» The data:

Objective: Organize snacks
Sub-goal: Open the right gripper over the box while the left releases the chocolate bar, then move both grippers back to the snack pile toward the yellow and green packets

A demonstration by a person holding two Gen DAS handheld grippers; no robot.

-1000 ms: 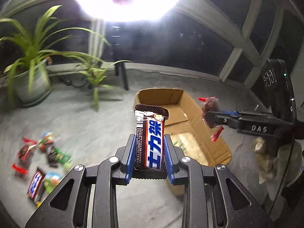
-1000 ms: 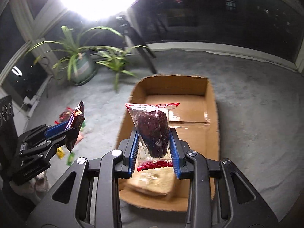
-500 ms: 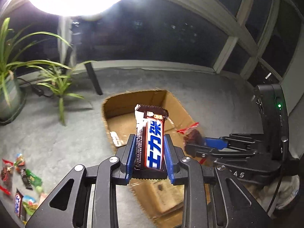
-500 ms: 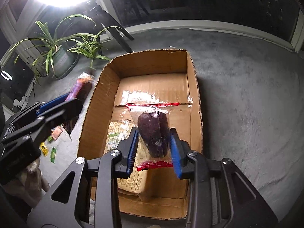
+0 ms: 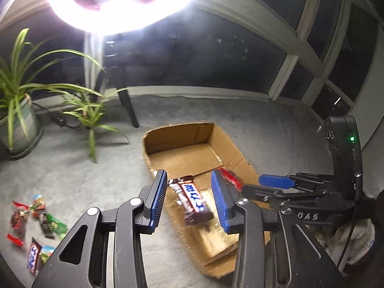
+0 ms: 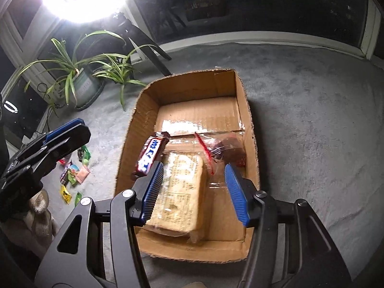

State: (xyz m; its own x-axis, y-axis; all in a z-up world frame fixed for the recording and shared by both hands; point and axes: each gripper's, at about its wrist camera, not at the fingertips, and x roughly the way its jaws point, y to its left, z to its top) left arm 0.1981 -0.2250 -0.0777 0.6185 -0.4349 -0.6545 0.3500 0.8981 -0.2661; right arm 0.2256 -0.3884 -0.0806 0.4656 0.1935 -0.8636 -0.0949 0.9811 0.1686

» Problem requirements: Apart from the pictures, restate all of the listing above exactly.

» Task answer:
Objective: Organize snacks
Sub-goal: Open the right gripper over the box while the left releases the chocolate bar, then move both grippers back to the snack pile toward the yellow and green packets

A demonstration by a person holding two Gen DAS handheld grippers; no robot.

-1000 ms: 
-1000 ms: 
-500 ms: 
-500 ms: 
+0 ms: 
+0 ms: 

State: (xyz m; its own x-axis, y-axis; all in a z-up world frame fixed for the recording and shared by both hands; point and axes: each gripper's, at about its wrist camera, not at the fingertips, and x roughly the way its jaws point, y to its left, z to its top) left arm 0.1981 -0.2250 -0.0777 0.6185 -0.4349 -0.6545 0.3500 0.8981 -0.2661; right arm 0.2256 -0.3884 -0.0806 0.4656 0.1935 -0.8636 -0.0949 0.9811 0.1686

This concludes the output for the exercise.